# Problem requirements:
Where does the word "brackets" appear in the entries below? Copy each line that holds it.

# Material shown:

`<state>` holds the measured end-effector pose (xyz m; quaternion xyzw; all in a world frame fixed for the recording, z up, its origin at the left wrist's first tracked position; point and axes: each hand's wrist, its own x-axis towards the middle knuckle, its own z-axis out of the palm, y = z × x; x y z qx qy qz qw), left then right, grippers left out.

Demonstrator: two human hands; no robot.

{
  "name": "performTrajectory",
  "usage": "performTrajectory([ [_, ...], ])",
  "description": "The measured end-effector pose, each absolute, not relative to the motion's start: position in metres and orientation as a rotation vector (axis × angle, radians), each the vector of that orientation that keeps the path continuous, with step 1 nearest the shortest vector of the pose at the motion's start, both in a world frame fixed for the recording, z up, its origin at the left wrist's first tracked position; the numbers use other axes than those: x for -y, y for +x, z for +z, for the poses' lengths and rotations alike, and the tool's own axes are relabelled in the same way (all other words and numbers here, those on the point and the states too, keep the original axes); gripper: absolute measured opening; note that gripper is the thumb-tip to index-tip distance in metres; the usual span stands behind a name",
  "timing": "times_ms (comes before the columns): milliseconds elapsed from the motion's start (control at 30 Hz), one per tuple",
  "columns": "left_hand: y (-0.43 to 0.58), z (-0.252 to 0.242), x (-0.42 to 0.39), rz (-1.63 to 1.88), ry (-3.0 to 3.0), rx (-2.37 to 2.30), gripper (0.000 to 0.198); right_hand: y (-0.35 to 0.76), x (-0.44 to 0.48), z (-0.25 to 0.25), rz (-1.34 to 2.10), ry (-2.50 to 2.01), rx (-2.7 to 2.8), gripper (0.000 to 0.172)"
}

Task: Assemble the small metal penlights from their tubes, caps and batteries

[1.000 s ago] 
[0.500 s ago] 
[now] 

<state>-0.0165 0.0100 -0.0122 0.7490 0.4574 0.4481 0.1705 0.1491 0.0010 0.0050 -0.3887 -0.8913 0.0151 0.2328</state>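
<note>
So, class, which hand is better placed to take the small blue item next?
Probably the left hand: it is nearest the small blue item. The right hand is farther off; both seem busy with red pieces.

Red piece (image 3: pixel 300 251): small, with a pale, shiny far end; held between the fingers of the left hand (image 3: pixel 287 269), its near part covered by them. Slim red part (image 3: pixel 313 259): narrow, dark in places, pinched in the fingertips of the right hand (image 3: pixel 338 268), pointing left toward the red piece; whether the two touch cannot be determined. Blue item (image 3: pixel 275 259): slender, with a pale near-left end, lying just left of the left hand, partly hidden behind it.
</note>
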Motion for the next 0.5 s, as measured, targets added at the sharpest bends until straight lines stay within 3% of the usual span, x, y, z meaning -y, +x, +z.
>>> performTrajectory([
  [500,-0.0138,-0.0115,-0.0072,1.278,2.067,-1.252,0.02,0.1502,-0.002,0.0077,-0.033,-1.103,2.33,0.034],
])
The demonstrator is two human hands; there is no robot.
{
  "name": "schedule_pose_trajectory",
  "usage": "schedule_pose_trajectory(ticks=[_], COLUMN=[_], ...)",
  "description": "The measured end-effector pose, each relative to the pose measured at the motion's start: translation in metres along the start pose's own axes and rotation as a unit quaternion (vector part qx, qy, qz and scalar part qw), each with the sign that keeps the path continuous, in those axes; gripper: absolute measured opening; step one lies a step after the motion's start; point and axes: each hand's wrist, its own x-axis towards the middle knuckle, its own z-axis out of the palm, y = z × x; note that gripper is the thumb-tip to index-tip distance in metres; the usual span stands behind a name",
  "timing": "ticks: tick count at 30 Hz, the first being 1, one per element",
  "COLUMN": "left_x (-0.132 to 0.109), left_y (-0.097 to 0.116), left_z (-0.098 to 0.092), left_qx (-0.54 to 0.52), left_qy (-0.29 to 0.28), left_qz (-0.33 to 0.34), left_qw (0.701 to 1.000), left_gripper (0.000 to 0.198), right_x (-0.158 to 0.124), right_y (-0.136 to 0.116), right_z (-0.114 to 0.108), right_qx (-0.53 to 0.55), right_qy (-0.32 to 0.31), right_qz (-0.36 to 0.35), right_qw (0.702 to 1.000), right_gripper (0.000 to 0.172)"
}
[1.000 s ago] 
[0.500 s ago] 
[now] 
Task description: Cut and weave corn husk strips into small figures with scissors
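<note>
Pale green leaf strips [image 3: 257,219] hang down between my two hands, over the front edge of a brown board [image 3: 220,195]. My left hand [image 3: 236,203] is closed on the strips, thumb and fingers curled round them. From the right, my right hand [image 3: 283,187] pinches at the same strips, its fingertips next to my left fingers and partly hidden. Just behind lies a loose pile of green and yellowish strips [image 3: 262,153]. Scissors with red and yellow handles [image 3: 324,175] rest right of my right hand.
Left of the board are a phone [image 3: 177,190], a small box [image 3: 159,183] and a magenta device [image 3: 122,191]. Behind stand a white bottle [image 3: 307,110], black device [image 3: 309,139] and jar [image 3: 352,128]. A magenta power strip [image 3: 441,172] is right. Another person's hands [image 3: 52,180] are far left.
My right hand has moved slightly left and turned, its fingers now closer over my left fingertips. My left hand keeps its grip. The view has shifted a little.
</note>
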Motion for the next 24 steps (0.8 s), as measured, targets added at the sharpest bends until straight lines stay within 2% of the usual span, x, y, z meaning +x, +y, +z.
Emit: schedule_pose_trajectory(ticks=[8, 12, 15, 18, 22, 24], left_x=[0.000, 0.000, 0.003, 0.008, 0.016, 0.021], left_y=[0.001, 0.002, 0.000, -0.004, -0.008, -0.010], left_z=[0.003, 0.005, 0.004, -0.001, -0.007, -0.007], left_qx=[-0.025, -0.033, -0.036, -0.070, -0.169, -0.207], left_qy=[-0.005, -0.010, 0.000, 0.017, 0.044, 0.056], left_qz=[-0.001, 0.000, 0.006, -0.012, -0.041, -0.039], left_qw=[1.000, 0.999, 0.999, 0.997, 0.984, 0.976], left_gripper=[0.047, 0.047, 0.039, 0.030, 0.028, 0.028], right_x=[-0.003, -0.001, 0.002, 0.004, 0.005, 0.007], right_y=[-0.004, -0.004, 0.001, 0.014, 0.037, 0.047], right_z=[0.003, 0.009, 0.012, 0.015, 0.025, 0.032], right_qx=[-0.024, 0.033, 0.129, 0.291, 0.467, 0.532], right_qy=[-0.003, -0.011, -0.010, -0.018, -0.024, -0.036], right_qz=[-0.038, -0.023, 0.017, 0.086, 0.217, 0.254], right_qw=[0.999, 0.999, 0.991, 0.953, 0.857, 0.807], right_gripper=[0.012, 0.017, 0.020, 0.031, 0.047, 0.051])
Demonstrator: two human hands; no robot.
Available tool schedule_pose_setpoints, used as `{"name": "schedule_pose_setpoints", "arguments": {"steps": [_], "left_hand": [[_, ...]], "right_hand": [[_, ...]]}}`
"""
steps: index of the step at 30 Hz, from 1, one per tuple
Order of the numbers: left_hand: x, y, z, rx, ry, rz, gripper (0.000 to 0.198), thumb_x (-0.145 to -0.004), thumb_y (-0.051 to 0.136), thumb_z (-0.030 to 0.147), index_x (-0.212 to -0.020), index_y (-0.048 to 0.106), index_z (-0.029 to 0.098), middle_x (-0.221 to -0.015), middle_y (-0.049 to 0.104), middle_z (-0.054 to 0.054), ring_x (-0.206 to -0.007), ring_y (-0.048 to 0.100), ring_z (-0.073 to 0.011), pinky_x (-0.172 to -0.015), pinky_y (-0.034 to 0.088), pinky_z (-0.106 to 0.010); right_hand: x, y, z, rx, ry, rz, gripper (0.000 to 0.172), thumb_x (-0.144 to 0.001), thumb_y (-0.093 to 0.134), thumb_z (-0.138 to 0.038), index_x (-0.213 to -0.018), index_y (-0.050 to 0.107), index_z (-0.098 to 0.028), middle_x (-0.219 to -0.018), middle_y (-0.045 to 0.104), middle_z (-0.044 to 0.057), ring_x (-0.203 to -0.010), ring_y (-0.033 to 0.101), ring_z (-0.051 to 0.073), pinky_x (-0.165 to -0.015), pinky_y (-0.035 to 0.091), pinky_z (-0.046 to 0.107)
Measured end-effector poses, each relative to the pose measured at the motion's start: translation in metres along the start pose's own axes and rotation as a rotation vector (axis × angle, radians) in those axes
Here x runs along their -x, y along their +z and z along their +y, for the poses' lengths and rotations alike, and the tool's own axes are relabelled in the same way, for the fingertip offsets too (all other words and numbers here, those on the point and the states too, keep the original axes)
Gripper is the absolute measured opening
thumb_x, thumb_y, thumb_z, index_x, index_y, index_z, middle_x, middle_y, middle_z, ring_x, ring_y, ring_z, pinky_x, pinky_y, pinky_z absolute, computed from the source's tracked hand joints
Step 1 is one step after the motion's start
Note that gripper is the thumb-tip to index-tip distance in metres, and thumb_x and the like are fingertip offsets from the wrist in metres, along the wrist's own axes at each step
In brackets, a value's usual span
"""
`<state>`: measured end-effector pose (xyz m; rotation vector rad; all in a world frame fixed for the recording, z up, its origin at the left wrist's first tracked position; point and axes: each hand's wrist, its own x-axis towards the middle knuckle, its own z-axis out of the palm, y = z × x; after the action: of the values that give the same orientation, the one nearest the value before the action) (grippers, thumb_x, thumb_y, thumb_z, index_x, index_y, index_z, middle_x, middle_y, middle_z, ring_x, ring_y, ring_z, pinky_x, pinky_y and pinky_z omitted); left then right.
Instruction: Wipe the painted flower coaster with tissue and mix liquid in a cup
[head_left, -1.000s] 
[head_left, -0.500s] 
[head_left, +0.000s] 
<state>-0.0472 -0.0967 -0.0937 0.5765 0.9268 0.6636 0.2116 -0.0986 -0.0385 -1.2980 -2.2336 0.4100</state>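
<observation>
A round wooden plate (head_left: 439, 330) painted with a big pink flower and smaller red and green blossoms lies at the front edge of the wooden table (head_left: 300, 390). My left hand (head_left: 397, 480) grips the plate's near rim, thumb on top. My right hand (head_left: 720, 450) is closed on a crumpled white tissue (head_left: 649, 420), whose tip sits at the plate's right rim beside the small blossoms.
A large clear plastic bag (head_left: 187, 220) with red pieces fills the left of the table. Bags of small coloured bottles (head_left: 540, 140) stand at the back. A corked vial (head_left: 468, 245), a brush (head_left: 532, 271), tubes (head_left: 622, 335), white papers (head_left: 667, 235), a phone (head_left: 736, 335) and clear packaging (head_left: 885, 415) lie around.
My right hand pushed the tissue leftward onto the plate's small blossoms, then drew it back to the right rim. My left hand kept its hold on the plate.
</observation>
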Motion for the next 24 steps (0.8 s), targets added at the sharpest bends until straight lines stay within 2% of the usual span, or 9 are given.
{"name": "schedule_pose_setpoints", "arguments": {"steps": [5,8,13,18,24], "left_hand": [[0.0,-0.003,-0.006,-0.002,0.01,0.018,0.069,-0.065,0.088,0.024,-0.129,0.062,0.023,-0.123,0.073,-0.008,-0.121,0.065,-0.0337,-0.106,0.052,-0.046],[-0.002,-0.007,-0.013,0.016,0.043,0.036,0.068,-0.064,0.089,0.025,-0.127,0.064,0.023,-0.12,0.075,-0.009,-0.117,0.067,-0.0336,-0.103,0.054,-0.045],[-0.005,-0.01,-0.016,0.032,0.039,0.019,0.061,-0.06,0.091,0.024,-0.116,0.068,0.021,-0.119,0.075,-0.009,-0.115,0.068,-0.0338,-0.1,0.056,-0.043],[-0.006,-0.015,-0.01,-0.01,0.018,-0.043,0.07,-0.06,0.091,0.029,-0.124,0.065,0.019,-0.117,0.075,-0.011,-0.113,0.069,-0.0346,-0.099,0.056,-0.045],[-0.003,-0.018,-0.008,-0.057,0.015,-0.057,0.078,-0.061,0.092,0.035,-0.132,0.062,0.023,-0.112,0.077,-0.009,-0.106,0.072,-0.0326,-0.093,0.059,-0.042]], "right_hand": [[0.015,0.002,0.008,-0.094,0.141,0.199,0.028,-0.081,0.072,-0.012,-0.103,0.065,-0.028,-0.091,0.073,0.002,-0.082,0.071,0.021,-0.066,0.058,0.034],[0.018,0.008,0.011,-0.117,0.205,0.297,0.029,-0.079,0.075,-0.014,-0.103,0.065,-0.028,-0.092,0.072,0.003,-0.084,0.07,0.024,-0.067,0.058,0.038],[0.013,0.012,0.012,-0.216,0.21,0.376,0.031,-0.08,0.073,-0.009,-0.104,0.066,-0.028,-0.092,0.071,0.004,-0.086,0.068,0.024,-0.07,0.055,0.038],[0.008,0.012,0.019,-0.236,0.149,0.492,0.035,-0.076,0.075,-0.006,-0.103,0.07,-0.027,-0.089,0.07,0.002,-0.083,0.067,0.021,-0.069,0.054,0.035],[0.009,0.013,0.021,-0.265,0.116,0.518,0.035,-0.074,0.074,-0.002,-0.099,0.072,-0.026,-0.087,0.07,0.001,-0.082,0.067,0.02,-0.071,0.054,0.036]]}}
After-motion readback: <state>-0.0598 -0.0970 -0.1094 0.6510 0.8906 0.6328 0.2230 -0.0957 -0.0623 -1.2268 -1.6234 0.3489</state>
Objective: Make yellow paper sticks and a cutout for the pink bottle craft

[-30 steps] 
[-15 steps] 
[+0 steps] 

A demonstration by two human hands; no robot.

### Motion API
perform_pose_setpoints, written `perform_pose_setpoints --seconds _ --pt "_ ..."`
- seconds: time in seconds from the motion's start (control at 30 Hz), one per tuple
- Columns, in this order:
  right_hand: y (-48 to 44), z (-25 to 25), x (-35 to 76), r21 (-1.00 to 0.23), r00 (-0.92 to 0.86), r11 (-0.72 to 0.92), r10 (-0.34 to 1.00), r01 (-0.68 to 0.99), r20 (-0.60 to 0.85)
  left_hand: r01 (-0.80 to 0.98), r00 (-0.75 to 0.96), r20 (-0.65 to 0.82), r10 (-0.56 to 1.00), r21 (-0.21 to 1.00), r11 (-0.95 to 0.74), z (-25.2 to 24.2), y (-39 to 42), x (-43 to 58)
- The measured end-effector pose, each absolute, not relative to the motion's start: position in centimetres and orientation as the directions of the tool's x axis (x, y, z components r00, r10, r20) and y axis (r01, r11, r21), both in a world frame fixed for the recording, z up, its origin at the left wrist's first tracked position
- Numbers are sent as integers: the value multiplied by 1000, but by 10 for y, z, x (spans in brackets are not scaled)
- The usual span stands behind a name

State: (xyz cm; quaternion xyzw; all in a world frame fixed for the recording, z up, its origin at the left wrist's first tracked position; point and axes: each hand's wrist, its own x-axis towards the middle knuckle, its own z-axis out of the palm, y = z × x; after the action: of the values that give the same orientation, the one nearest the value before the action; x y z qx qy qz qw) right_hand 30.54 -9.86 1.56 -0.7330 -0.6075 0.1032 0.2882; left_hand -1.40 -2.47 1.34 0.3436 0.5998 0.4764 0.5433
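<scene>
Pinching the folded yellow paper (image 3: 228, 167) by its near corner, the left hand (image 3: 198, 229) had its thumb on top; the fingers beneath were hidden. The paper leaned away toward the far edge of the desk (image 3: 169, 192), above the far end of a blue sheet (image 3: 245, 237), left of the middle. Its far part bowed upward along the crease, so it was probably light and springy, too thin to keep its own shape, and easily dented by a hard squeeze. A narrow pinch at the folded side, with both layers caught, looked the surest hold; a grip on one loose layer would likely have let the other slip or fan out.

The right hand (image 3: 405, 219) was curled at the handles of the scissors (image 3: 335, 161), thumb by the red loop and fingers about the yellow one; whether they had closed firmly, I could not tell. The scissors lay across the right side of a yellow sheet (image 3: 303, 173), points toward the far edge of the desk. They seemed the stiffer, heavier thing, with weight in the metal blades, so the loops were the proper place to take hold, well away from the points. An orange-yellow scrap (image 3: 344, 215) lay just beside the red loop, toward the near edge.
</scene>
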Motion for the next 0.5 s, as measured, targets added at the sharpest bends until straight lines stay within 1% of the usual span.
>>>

# Output for this task:
In brackets, a value's usual span
- Numbers are sent as integers: the value multiplied by 1000, but by 10 for y, z, x (spans in brackets are not scaled)

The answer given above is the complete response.